You construct a rectangular Box with volume K cm^3 Prove that a cube uses the least amount of material to construct the box
 A: Let $x$, $y$ and $z$ the lenghts of the sides of the box. If we suppose this box is closed, we must to minimize the function $f(x,y,z)=2xy+2xz+2yz$ restricted to $xyz=K$, we can write the volume of the box, $V$, as follows
$$V=2\left(xy+\frac{K}{y}+\frac{K}{x}\right)$$
If we fix $x$ then we have $V_y=2\left(x-\frac{K}{y^2}\right)$ and $V_{yy}=\frac{4K}{y^3}>0$ then $V$ reach its minimun value for this $x$ when $y=\sqrt{\frac{K}{x}}$. Now we are looking where the function $x\mapsto2\left(2\sqrt{Kx}+\frac{K}{x}\right)$ reach its minimum value.
A: Hint: If you know calculus and are allowed to use Lagrange multipliers, use them to find a global maximum for the volume $abc$ assuming the amount of material for the box $2(ab + bc + ca)$ is fixed, and $a,b,c > 0$. It's pretty obvious that a global maximum must exist which is a local maximum for $a,b,c > 0$, and no  local minimum exists for positive $a,b,c$ because you could always make one side arbitrarily small and take the volume to zero.

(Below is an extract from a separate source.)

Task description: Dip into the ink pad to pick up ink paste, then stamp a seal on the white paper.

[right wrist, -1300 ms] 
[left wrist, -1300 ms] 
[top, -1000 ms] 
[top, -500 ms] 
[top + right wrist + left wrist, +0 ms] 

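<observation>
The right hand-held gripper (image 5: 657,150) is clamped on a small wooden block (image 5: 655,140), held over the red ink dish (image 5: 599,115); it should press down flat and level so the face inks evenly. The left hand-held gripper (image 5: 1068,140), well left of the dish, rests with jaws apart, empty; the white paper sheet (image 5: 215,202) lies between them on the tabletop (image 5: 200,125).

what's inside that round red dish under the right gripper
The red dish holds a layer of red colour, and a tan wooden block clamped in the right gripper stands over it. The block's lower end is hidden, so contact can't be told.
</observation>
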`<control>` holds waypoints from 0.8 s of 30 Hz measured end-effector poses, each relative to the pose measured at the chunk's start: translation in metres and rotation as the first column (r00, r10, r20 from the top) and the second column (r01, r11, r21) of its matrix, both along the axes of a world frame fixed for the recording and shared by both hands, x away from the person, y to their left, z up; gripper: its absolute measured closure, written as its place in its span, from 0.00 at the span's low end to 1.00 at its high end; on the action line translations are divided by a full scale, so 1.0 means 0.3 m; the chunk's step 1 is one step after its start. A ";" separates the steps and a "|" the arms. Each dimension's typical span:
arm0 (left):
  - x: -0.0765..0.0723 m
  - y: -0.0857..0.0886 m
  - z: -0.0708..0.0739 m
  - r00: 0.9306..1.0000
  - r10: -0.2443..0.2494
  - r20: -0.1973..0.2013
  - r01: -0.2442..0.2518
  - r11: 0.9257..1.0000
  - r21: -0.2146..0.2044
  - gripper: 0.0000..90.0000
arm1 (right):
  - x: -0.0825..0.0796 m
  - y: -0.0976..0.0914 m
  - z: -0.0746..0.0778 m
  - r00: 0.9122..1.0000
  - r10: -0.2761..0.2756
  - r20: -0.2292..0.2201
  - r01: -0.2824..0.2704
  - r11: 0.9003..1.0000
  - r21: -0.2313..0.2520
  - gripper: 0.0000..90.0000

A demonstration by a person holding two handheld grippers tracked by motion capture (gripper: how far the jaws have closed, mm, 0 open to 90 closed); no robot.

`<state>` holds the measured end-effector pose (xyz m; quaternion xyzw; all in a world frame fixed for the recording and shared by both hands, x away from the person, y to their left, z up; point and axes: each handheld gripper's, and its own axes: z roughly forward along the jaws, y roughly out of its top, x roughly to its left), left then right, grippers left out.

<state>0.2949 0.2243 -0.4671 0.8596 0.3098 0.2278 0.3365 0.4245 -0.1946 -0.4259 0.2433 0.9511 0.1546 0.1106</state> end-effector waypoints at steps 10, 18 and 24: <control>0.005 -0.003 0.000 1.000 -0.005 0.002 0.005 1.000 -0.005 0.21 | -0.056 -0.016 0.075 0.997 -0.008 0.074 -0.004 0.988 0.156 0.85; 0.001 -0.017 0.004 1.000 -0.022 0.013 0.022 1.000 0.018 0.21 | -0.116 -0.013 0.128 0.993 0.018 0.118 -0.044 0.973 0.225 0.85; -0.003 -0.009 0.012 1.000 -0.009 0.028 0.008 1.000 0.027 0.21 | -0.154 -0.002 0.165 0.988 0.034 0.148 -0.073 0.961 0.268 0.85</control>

A: Start from a cube with sides $x$, $y$, and $z$ in length so $x=y=z$. The volume is $xyz$, and the surface area is $2(xy+xz+yz)$. To check if you can change this box so that it has the same volume but smaller area, scale one side by some number $c$ that is greater than 1. That means one of the sides must also scale, but by $1/c$. The surface area is now
$$2(x(cy)+x(\frac{1}{c})+yz)$$
And this is now larger than the previous area because
$$\begin{align*}
x(cy)+x(z/c)&=cxy+\frac{1}{c}xz\\
&=(x^2)(c+\frac{1}{c}),\,\,\,x^2=xy=xz=yz\\
&>x^2
\end{align*}
$$
And so you've now made the area $c+\frac{1}{c}$ times bigger. The same method can be shown for the scaling situation where both $x$ and $z$ scale downward in accordance with $y$ scaling upwards.
A: The AM/GM inequality shows that $2(xy + yz +zx) \ge 6 (xyz)^{\frac{2}{3}}$, with equality only when $x=y=z$.